The remnant will be the instruments of Divine retribution against the gentiles. It will be the remnant's "hand" which "shall be lifted up upon thine adversaries." And it will be "all [the remnant's] enemies [which] shall be cut off." So, who will be the remnant's "adversaries?" Who will be their "enemies?"
The Lord promises to "gather my people together" --and the only ones He has called His people are the Nephite audience, never the gentiles. (See 3 Nephi 16: 8-9; 3 Nephi 20: 15, 27; 3 Nephi 21: 2.) The Lord's people to be gathered, the promised inheritors of the land, the chosen and covenant people are the remnant. This prophecy is about them. The gentiles are only included to the extent that a few of them will repent. (3 Nephi 16: 13; 3 Nephi 21: 6.)

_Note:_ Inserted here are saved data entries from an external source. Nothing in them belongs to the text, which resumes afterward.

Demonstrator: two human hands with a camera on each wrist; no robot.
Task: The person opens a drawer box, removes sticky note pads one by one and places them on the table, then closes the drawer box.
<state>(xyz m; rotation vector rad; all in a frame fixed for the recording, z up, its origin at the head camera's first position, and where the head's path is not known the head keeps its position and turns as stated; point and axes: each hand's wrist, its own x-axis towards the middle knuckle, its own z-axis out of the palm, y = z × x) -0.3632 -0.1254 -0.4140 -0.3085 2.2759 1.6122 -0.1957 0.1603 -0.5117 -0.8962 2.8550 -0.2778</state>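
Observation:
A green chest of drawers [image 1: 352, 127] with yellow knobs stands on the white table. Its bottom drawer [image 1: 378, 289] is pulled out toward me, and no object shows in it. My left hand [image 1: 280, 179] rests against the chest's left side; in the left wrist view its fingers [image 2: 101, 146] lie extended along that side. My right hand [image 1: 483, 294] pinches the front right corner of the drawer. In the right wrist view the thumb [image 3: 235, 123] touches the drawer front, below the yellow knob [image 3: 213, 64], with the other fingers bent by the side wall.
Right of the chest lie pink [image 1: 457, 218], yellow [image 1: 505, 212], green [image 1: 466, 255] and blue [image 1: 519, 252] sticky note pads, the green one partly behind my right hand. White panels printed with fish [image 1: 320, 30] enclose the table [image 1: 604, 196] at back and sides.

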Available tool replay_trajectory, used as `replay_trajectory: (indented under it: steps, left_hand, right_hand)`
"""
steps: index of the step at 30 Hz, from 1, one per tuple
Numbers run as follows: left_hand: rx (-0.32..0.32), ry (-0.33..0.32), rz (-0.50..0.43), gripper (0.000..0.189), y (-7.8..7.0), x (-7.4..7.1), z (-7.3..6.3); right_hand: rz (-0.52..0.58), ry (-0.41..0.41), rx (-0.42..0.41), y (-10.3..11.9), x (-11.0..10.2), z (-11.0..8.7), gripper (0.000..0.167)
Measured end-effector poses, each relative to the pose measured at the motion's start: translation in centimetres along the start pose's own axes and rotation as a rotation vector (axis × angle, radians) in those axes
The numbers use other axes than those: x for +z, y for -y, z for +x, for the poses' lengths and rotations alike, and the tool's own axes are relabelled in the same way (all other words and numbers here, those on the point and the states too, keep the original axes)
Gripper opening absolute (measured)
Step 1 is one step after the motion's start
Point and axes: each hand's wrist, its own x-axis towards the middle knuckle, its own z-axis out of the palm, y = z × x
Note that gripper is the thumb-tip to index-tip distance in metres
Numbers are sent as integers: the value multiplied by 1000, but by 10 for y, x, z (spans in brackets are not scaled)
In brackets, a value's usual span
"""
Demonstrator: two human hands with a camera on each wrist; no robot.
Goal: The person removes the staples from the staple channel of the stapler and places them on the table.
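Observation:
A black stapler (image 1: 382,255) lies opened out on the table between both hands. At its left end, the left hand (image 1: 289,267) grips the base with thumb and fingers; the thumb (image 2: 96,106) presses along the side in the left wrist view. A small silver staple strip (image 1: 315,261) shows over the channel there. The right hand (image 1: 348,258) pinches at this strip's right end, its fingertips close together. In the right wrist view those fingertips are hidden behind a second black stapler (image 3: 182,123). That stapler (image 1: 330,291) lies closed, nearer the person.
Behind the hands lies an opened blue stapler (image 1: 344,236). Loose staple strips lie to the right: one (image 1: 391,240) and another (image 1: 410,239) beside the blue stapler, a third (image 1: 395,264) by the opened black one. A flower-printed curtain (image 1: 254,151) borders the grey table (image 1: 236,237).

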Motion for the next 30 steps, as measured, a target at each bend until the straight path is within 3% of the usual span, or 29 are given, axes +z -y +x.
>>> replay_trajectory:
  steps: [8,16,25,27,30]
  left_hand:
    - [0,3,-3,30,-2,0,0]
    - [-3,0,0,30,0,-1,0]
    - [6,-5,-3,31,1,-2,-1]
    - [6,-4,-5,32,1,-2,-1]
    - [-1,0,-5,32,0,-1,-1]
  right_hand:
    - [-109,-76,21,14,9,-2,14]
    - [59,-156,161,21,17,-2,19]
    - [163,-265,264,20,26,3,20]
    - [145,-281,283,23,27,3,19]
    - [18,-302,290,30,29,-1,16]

The "sheaves into the floor" is a harvest image. It is an end-of-times view, because it involves harvest time. "Gathering the sheaves into the floor" is a reference to latter-day Zion, where a group is first "gathered" before the burning of the fields that always follows.
Again the Lord calls the remnant "my people" while clarifying that His people are those "with whom the Father hath covenanted." To covenant with the Father is to receive a Father. The Father does not covenant with strangers. His covenants are with His household. So this is the Family of God.
The "iron horn" and the "brass hoofs" are also symbolic images. What does a "horn" represent? In the context of judgment, does the "horn" hold additional meaning? Why is the horn said to be "iron?" What do the hoofs represent? In the context of judgment do the "hoofs" have additional meaning? Why are they "brass?" How stern and unrelenting will the judgment be? How complete will it become for the "people" to be "beat in pieces?" How terrible will the pouring out of judgment become?
Why would judgment be so severe upon a people who claim to be godly? Think about the introduction to Joseph Smith at the time the restoration of all things was offered. (JS-H 1: 19.) Compare that to the statement made by the mortal Christ when the Pharisees were confronting Him about violating the rituals and practices of the religious hierarchy at the time. (Mark 7: 5-9.) Christ offered them the fullness of His Gospel and they rejected it. The judgment which followed was unlike anything that went before. Christ warned them it would be so. (Matt. 24: 21.) Nevertheless, they refused to accept the fullness offered them, continued on in their religious traditions, and were besieged by Roman legions and slain en masse. The account from Josephus is difficult and shocking to read. Mothers cannibalizing their infants to satiate their hunger pains. It is as if hell itself opened upon Jerusalem.
Rejection of the fullness of Christ's Gospel carries terrible consequences. We have seen it before. And, when it was rejected before, it was done in preference to traditions from men. The arm of flesh and a religion multiplied the commandments of men until every aspect of life was controlled by religion. How one dressed, what they ate, how they observed the Sabbath, what things were considered clean and unclean, how to appear in public in order to conform to the right look, vocabulary and conduct. These were very religious people. I've discussed them in Come, Let Us Adore Him. I assume you're familiar with that.
Thank goodness we are not like them. We have the fullness, don't we? We are safe and in the right path and none can molest us or make us afraid. For we are the chosen people.
Well those other people (not us) who rejected the fullness of the Gospel, those are the ones who will be broken into pieces. Then their "gain" and their "substance" will be consecrated to the Lord. So they will live the law of consecration after all! Only it will be postmortem. That is, once killed, the Lord can use their gain and substance to provide for His people.
The Lord is, after all, the same yesterday, today and tomorrow. When He invites us in meekness to come to Him, we should realize that failure to come risks the judgments that have always been terrible to bear. Those Old Testament events we have a difficult time associating with Christ will become associated with Christ again. Just as His New Testament judgments were His and terrible to behold. He is the same. We should expect that when the time ends and we have not met our appointment, we actually do risk rejection and judgment.